Task requirements - Search the records below for the string "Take", and report each line that contains it.

Stored items
........
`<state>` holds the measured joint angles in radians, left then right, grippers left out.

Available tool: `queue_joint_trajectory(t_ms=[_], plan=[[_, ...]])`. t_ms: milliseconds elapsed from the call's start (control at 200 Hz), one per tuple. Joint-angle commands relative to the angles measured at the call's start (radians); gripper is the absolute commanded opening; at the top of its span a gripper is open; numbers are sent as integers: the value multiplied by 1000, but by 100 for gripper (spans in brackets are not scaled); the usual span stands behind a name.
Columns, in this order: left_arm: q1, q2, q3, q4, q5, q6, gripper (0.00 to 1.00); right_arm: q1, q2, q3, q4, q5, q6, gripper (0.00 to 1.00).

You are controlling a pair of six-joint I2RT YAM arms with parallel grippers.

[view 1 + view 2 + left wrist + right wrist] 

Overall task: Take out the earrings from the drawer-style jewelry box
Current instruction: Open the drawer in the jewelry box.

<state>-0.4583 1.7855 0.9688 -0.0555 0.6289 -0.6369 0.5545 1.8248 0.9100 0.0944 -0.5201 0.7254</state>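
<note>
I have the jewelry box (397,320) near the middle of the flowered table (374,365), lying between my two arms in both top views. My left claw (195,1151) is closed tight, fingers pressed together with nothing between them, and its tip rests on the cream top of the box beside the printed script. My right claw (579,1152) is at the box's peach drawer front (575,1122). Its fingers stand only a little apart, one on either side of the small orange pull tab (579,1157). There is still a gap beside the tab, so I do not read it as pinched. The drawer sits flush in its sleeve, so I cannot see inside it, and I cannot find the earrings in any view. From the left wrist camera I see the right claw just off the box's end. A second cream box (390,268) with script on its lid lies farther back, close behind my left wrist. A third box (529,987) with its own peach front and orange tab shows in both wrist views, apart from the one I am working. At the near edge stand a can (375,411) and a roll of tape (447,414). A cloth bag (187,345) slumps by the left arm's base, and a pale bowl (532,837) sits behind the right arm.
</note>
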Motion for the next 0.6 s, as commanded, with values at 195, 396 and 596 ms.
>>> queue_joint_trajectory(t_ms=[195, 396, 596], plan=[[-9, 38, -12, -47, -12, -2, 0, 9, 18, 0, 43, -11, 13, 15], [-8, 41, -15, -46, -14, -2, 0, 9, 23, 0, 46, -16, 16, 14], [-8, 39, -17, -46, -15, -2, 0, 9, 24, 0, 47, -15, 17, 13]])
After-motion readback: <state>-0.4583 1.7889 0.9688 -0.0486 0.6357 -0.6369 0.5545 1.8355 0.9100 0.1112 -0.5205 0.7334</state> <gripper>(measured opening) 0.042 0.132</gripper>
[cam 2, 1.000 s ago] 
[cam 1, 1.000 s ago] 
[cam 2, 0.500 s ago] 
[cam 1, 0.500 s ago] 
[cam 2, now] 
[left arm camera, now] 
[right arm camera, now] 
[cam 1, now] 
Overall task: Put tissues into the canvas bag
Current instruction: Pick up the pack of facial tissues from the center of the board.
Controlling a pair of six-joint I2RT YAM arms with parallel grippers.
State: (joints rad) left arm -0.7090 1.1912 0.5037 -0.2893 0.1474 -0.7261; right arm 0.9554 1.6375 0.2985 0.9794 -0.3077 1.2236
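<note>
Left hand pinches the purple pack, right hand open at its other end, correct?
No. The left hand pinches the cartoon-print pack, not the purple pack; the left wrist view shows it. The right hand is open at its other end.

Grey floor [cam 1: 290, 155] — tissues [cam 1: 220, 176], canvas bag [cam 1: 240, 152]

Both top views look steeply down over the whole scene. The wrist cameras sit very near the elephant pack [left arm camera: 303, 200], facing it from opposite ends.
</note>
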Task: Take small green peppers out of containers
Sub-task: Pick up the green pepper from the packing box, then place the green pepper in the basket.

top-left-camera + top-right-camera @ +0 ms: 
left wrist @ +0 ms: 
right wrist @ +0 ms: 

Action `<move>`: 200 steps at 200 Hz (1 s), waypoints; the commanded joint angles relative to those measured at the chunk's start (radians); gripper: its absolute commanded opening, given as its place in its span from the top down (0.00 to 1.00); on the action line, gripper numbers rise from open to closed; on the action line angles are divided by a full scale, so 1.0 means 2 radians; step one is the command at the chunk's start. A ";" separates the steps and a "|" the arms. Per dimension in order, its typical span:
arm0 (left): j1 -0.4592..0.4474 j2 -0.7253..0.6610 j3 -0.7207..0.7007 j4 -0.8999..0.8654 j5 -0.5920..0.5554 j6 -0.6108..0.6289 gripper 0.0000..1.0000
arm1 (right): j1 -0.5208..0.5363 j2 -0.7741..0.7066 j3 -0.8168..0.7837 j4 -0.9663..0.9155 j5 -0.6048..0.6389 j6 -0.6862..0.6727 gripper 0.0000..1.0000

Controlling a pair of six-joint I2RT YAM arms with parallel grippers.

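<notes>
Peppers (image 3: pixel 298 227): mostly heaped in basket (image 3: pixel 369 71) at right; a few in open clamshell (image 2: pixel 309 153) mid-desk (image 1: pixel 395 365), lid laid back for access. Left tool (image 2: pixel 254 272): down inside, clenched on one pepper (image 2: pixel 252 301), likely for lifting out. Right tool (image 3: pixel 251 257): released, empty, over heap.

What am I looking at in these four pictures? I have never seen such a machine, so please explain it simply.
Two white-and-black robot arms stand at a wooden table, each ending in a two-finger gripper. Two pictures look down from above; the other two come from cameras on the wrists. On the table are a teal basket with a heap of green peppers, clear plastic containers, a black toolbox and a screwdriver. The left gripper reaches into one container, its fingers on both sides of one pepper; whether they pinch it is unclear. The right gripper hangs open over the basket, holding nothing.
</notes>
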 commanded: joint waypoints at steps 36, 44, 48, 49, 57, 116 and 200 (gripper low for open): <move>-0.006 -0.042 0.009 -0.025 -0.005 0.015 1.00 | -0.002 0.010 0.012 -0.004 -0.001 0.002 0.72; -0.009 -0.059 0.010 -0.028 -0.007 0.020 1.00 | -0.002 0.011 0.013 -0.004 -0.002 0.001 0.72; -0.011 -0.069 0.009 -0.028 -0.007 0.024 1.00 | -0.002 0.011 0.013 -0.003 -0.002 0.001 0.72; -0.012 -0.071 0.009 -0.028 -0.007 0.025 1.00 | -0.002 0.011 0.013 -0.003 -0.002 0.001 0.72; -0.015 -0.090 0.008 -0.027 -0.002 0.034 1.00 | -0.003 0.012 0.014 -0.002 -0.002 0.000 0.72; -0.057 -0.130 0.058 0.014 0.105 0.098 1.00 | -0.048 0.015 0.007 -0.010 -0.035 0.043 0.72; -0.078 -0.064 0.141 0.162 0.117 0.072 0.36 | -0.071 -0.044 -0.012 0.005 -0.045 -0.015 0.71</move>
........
Written answer -
Overall task: Take out the earrings from the drawer-style jewelry box
Task: Take small green peppers out of containers

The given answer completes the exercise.